:: Information shown
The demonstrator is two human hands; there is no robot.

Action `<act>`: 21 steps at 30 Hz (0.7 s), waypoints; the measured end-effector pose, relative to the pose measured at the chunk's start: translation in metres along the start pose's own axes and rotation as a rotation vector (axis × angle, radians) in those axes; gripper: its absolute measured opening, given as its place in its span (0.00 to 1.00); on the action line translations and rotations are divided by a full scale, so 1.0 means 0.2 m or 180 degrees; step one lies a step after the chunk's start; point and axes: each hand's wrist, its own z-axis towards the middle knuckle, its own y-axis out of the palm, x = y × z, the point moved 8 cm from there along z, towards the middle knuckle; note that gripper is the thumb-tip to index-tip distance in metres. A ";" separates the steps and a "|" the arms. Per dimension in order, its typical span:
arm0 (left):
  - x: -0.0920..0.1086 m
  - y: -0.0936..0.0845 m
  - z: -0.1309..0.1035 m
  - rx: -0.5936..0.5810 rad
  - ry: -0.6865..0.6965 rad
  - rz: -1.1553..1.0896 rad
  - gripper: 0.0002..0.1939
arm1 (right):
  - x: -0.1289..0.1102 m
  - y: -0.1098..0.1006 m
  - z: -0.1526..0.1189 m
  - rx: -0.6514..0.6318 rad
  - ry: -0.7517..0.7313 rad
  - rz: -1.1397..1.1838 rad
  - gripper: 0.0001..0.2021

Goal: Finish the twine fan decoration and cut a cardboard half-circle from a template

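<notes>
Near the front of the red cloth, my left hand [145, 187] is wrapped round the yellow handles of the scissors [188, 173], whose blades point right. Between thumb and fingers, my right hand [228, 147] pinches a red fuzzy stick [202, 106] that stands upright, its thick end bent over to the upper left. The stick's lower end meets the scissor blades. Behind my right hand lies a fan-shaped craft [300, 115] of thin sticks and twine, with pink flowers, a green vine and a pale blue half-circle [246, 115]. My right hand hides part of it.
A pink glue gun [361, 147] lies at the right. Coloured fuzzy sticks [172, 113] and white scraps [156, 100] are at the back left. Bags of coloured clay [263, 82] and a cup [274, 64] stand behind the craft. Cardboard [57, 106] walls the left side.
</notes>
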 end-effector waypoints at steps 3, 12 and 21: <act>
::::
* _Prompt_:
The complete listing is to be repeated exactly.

* _Output_:
The demonstrator is two human hands; there is no robot.

Action `<act>`: 21 steps at 30 Hz (0.7 s), waypoints; the measured end-effector pose, relative to the pose measured at the chunk's start: translation in metres along the start pose's own axes and rotation as a rotation vector (axis × angle, radians) in those axes; gripper: its absolute measured opening, given as its place in its span (0.00 to 1.00); on the action line translations and rotations are divided by a full scale, so 1.0 means 0.2 m or 180 degrees; step one lies a step after the chunk's start; point and axes: each hand's wrist, its own z-axis towards the middle knuckle, its own y-axis out of the palm, x = y × z, the point moved 8 cm from there along z, towards the middle knuckle; note that gripper is the thumb-tip to index-tip distance in metres. A ";" separates the steps and a "|" the arms. Per dimension in order, its typical span:
arm0 (left):
  - x: -0.0920..0.1086 m
  - y: -0.0936..0.0845 m
  - z: -0.1309..0.1035 m
  - rx: -0.5936..0.5810 rad
  - ry: -0.6865..0.6965 rad
  - rz: -1.1553..1.0896 rad
  - gripper: 0.0002..0.1939
arm1 (right):
  - x: -0.1289..0.1102 m
  - y: -0.1098..0.1006 m
  - z: -0.1526..0.1189 m
  - rx: -0.6514..0.6318 rad
  - ry: -0.7517..0.7313 rad
  - rz: -1.1397..1.1838 rad
  - gripper: 0.0001..0.2021

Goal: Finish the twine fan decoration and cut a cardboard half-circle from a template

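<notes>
Near the front of the red cloth, my left hand [145, 187] is wrapped round the yellow handles of the scissors [188, 173], whose blades point right. Between thumb and fingers, my right hand [228, 147] pinches a red fuzzy stick [202, 106] that stands upright, its thick end bent over to the upper left. The stick's lower end meets the scissor blades. Behind my right hand lies a fan-shaped craft [300, 115] of thin sticks and twine, with pink flowers, a green vine and a pale blue half-circle [246, 115]. My right hand hides part of it.
A pink glue gun [361, 147] lies at the right. Coloured fuzzy sticks [172, 113] and white scraps [156, 100] are at the back left. Bags of coloured clay [263, 82] and a cup [274, 64] stand behind the craft. Cardboard [57, 106] walls the left side.
</notes>
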 end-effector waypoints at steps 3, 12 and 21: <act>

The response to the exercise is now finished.